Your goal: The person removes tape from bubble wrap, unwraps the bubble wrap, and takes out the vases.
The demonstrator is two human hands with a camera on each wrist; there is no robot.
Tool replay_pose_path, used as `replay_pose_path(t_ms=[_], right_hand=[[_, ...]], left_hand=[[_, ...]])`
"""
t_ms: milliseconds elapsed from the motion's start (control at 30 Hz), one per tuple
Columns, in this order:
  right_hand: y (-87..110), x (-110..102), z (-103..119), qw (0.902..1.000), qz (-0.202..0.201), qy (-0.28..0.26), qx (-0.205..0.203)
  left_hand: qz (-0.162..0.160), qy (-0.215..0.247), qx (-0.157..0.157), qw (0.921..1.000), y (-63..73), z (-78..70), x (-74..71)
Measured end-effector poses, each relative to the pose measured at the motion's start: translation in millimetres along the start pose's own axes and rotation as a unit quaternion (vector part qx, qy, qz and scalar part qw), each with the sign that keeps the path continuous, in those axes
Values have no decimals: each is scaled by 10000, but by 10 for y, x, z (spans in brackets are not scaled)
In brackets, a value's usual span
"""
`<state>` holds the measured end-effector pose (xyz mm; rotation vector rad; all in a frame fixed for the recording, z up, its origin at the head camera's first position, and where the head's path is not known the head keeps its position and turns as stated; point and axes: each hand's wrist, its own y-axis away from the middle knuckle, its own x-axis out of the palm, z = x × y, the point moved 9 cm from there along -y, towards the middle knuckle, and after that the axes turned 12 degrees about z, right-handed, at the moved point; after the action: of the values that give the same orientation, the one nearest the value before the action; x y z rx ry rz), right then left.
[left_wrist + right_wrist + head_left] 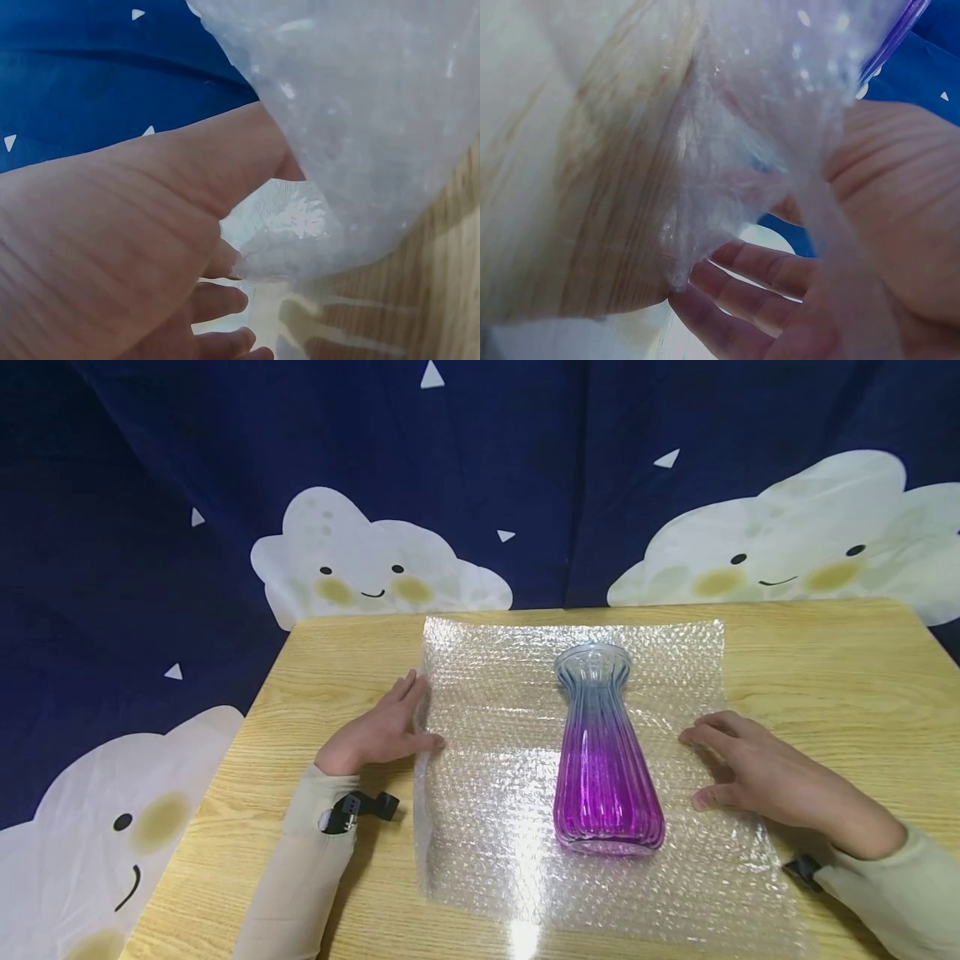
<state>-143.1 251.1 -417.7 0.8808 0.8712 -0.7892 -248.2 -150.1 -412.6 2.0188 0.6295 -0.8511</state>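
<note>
A ribbed glass vase (603,760), clear blue-grey at the neck and purple toward the base, lies on a square sheet of bubble wrap (487,810), its mouth toward the back. At the sheet's left edge is my left hand (382,727), its fingers extended and the thumb over the wrap. My right hand (757,768) touches the right edge, fingers slightly bent and apart from the thumb. In the left wrist view, loose wrap (375,135) covers the thumb tip. The right wrist view shows creased wrap (720,157) against the right hand's fingers (757,300).
The sheet rests on a light wooden table (840,685). Behind stands a dark blue curtain (540,468) with smiling white clouds. Each wrist carries a small black camera mount, and the left one (356,810) sits close to the sheet's left edge.
</note>
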Motion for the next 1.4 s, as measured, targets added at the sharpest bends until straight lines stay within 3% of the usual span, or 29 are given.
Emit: replay_pose_path(t_ms=[1167, 1400], right_hand=[[9, -21, 15, 9999, -69, 40, -102], [3, -15, 12, 10000, -27, 25, -41]], left_hand=[[225, 37, -108, 9997, 8, 255, -39], [248, 281, -25, 9993, 16, 332, -54]])
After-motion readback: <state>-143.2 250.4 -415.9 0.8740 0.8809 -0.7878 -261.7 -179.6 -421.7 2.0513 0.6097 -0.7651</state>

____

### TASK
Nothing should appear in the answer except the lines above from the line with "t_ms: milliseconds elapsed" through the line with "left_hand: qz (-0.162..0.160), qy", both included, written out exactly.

### ANSWER TO THIS EXERCISE
t_ms: milliseconds elapsed from the motion's start (control at 30 Hz), one per tuple
Columns, in this order:
  right_hand: y (-87..110), x (-110..102), z (-103..119), qw (0.902..1.000), qz (-0.202..0.201), qy (-0.28..0.26), qx (-0.205..0.203)
  left_hand: qz (-0.162..0.160), qy (-0.215..0.247), qx (-0.157..0.157), qw (0.921..1.000), y (-63..73), z (-78..70), x (-74..71)

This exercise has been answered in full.